** Task requirements **
Return the lines below exactly, from the first line to the line that contains "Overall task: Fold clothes". Leave out pictures.

** Excerpted records **

----

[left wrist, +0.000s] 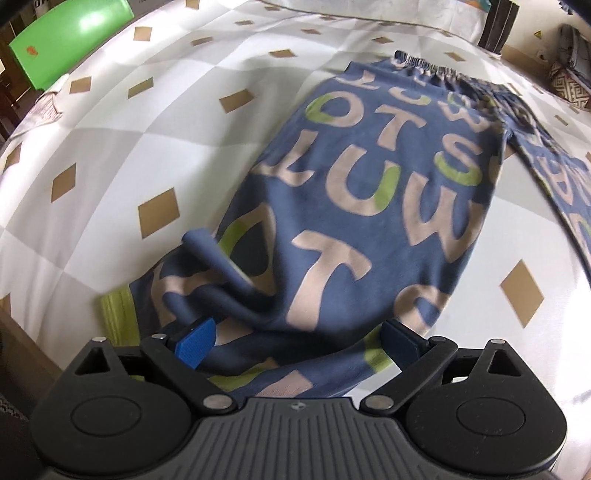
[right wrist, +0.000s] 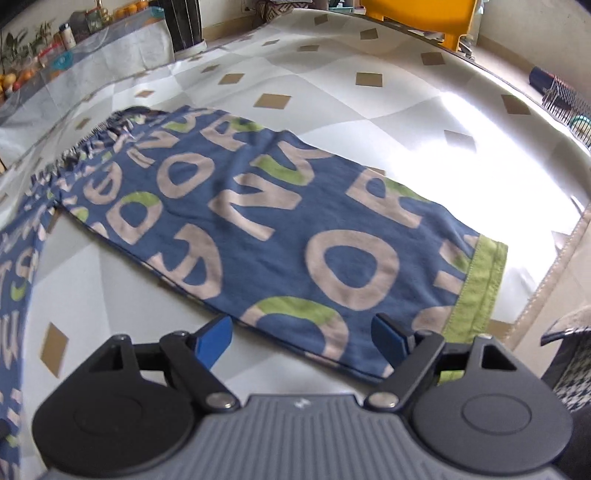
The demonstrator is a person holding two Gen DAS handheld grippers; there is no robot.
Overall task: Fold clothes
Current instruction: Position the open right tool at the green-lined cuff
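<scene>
Pants (left wrist: 369, 184), blue w/ large pale and green letters, lie spread on a checked bed cover (left wrist: 147, 129), white/grey w/ brown diamonds.

Left wrist view, L to R: green chair (left wrist: 70, 40) at far upper left, beyond cover edge. One pant leg runs from gathered waistband (left wrist: 436, 68) at top down toward the camera. Near its lower end the fabric is bunched into a raised fold (left wrist: 221, 266); green cuff (left wrist: 118, 317) shows at lower left. Left gripper (left wrist: 299, 343) sits over this bunched end, fingers spread wide, blue pads (left wrist: 195, 341) apart w/ cloth lying between them. Pads do not press the cloth; nothing held. Second leg (left wrist: 554, 177) angles off toward right edge.

Right wrist view, L to R: shelf clutter (right wrist: 55, 44) at far upper left. Waistband (right wrist: 85, 147) at left, leg (right wrist: 277, 229) extending flat to lower right, ending in green cuff (right wrist: 480, 288). Right gripper (right wrist: 303, 343) hovers above leg's near edge, close to cuff, fingers wide apart, pads (right wrist: 214, 343) clear of fabric; no grip. Yellow chair (right wrist: 424, 18) at top right, beyond cover.
</scene>
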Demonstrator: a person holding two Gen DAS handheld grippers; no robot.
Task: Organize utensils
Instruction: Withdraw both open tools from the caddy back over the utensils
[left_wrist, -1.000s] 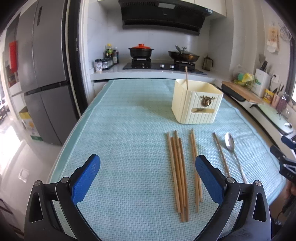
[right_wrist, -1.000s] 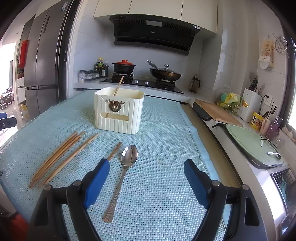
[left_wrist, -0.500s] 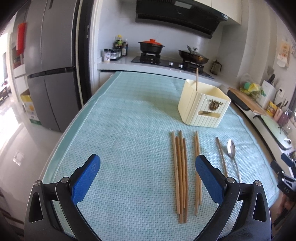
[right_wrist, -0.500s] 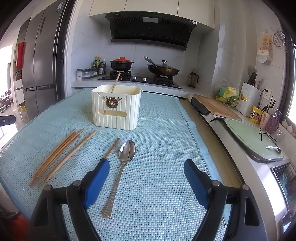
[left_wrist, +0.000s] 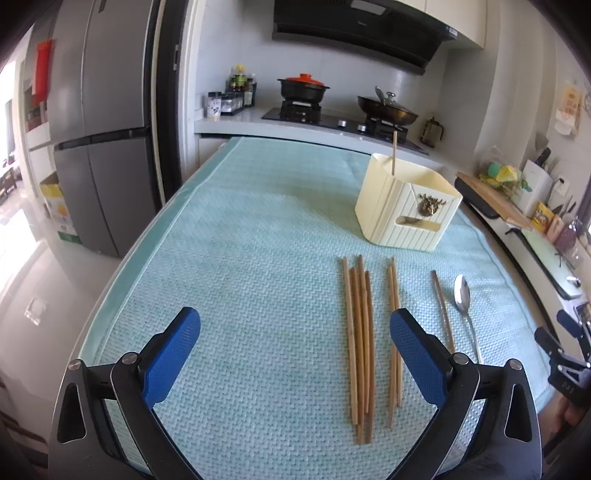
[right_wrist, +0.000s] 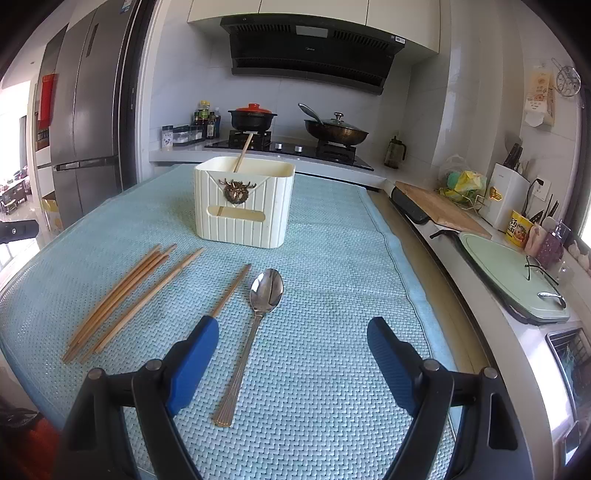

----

** Response to the task **
[left wrist, +0.000s] 
[right wrist, +0.000s] 
The demonstrator is a person holding two Gen DAS handheld grippers; there is no robot.
Overall task: Fold clothes

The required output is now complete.